The almost constant behavior of *β*_{vec} in solution can possibly be rationalized considering internal and external electric fields perturbing the SM molecule. In the vacuum case a zwitter-ion is built up as the BLA parameter decreases, meaning that an internal electric field is created over the molecule. This perturbs the system and changes *β*_{vec} with a decrease following the internal field. In solution this zwitter-ion will induce a large charge and dipole distribution in the solvent with the consequence of a build-up of an external (solvent) field in the opposite direction as the internal field. Thus, in solution the effective field will be reduced in magnitude as compared to the vacuum case. The net field effect will be small, leaving only the residual solvent field created in the case where the BLA parameter is approximately zero. Thereby, the combined effect of the internal and external fields will cancel.

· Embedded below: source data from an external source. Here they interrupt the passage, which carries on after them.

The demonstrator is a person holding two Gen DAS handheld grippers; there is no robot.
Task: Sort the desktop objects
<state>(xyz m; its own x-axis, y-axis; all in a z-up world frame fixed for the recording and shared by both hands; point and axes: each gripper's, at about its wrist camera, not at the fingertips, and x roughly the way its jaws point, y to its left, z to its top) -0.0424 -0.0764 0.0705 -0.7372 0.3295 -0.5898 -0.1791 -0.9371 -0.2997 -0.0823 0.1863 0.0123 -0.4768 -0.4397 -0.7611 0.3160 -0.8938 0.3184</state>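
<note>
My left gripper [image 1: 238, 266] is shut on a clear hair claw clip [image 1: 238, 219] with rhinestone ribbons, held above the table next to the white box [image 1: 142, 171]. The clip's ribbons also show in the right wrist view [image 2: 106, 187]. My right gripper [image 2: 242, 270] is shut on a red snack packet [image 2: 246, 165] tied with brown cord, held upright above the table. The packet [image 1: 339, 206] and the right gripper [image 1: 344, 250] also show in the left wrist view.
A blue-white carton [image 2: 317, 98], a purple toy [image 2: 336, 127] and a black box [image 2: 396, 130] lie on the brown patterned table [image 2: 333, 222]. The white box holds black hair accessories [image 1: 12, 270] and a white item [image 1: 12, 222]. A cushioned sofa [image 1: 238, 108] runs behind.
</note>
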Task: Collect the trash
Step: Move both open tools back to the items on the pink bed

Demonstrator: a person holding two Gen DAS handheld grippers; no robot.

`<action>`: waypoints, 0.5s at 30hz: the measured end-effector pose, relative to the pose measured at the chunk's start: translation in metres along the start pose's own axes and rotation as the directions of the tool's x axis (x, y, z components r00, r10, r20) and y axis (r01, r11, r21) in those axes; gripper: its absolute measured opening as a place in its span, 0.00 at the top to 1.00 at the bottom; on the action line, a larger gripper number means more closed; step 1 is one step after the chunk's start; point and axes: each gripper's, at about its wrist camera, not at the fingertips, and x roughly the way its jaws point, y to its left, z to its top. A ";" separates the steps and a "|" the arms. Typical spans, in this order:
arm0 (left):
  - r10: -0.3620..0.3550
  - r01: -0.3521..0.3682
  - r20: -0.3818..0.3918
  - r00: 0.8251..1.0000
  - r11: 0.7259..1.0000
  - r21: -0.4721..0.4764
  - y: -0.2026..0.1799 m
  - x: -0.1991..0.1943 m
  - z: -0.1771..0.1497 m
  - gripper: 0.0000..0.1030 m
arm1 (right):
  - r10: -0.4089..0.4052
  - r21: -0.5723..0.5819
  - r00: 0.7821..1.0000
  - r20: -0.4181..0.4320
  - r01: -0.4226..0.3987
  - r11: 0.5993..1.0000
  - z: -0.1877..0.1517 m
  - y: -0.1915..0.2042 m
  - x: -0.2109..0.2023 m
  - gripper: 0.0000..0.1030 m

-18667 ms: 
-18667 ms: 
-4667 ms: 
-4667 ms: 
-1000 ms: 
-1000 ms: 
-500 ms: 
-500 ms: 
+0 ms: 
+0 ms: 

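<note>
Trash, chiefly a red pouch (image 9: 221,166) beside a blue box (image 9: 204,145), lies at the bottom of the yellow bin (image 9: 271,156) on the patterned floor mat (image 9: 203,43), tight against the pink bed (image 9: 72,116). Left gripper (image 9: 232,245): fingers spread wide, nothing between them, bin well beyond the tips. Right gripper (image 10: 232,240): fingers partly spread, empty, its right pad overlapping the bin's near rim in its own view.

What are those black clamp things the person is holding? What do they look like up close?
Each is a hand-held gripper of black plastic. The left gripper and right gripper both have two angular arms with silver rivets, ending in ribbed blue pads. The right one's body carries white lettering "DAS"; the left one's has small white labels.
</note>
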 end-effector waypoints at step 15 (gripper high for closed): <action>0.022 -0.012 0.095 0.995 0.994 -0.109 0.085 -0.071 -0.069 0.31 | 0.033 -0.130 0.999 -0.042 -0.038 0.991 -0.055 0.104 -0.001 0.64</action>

For a highly polar solvent such as water this is more effective thereby rationalizing the qualitative difference between the results obtained in vacuum and in a highly polar medium.

The spread of the individual *β*_{vec} values in Fig. 2 can be interpreted as follows: The spread of the *β*_{vec} values Fig. 2—small in *A*, large in *B*, and even larger in *C*—refer to that the zwitter-ion charges are stabilized in the PCM medium, making it preferable for the system to locate the residual molecular charges as close as possible to the dielectric medium. Thus these internal charges do not fluctuate much in magnitude/location, giving a small spread of the *β*_{vec} values (a rather constant electric field). In vacuum (Fig. 2*A*) nothing can stabilize the charges, and these are correspondingly fluctuating in magnitude and location, which produces a fluctuating electric-field that eventually leads to the fluctuating of *β*_{vec}. In the case of QM/MM, the internal charges are also stabilized, but due to the explicit sampling of the solvent (which is implicit in PCM) the location and magnitude of the internal charges will fluctuate even more than in the case of vacuum (the location of the internal charges is coupled to the position of the explicit solvent molecules). Thus in the case of QM/MM the explicit solvent anisotropy leads to even larger fluctuations than in vacuum.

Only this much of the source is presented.